Shaun Gindi brought a duffel bag stuffed with a thousand $20 bills to open a checking account at his local Chase branch. The bank closed his account after a week. As the owner of two marijuana shops and a weed warehouse in Colorado, where the drug is legal, Gindi is a pariah to banks, which face expensive compliance hurdles and uncertain legal consequences because the marijuana business still violates federal law. Of the more than 7,600 banks and credit unions in the U.S., only about 220 accept cannabis cash, according to the Department of the Treasury. “I’ve gone through at least eight banks,” Gindi says.
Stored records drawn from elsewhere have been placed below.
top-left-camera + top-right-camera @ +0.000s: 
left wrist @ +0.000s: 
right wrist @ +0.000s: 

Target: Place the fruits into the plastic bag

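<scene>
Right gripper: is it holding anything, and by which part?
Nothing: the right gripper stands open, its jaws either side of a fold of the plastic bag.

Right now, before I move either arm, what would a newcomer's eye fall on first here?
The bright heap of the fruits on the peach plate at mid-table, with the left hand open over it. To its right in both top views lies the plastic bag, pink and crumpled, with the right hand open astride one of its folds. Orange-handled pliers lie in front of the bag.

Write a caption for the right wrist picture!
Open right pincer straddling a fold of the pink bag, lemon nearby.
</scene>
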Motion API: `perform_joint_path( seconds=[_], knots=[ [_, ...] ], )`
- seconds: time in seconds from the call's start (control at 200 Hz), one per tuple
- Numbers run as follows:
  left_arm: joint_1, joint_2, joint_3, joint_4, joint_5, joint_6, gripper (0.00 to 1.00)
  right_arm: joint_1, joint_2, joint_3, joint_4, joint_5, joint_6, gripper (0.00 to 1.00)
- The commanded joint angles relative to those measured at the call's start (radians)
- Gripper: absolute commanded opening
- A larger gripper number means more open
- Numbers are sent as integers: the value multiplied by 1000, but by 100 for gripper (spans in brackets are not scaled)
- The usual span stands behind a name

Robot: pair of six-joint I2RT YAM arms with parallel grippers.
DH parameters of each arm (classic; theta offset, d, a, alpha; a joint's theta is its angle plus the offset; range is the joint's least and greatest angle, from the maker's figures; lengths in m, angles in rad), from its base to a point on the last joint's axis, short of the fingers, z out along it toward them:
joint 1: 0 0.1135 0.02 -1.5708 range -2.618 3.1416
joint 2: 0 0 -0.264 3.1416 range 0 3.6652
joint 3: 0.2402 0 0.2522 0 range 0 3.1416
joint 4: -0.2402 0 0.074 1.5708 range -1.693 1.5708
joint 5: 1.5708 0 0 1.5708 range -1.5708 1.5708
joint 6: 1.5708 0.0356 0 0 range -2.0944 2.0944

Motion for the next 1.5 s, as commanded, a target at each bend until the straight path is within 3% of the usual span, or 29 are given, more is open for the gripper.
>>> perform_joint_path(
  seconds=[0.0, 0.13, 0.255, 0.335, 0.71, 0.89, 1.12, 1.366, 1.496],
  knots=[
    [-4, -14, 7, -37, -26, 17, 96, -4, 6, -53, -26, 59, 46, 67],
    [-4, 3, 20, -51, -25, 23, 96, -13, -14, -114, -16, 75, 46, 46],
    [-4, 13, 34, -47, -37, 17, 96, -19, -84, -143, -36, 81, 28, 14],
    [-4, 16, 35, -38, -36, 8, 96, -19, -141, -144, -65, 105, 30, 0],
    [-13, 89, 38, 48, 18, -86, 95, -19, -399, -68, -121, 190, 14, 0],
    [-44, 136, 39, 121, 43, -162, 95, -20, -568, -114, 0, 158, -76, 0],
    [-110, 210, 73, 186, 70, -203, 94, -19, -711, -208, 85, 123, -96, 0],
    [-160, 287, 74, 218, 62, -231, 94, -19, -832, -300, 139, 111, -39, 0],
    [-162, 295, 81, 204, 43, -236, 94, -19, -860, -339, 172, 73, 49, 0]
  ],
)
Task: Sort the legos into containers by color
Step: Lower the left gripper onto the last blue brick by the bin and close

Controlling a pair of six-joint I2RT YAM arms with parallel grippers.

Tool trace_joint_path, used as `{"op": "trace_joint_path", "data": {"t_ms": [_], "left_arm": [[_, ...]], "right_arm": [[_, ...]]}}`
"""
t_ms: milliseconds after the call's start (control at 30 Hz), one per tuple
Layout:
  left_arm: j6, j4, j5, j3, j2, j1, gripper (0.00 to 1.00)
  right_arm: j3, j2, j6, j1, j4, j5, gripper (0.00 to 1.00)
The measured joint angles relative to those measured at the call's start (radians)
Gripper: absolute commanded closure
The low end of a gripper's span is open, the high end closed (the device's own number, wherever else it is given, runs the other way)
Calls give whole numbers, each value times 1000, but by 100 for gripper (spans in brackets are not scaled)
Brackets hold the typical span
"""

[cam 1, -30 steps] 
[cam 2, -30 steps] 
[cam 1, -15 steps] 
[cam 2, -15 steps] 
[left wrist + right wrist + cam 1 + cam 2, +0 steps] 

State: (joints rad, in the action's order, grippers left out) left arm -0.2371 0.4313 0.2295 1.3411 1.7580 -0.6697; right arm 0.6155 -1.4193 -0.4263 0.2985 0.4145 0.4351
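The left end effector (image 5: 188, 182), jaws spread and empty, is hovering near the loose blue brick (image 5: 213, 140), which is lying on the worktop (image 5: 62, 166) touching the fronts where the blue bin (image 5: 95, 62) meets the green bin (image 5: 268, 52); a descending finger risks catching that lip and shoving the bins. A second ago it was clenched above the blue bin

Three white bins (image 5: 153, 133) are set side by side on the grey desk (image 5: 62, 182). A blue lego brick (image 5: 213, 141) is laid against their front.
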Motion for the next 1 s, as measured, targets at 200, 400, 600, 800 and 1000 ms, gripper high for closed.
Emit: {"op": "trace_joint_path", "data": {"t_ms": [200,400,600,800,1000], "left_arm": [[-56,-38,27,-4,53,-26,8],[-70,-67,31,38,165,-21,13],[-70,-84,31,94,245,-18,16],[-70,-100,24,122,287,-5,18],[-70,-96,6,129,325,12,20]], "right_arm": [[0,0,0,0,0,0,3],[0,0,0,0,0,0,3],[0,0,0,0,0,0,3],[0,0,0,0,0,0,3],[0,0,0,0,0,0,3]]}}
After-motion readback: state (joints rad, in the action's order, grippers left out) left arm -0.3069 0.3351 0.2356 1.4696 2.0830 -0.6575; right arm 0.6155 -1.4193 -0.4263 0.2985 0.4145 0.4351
Anthony Rivera Jr., a Harvard Business School graduate who led the 1,940 members of the Acjachemen Nation in Southern California for almost a decade, says he has a solution: an American Indian banking system. His organization, CannaNative, is trying to link tribal leaders from the 566 sovereign Indian nations, which aren’t subject to U.S. banking laws, with finance professionals and legal marijuana businesses. The goal is to use the expertise gained from decades of managing casinos to create banks or credit unions to tap a market the big banks won’t touch—the legal pot industry’s estimated $3 billion in annual revenue. “The Indian casinos are basically small little banks,” Rivera says. “They receive deposits in the form of gaming, and they manage that cash in a way which is highly regulated.”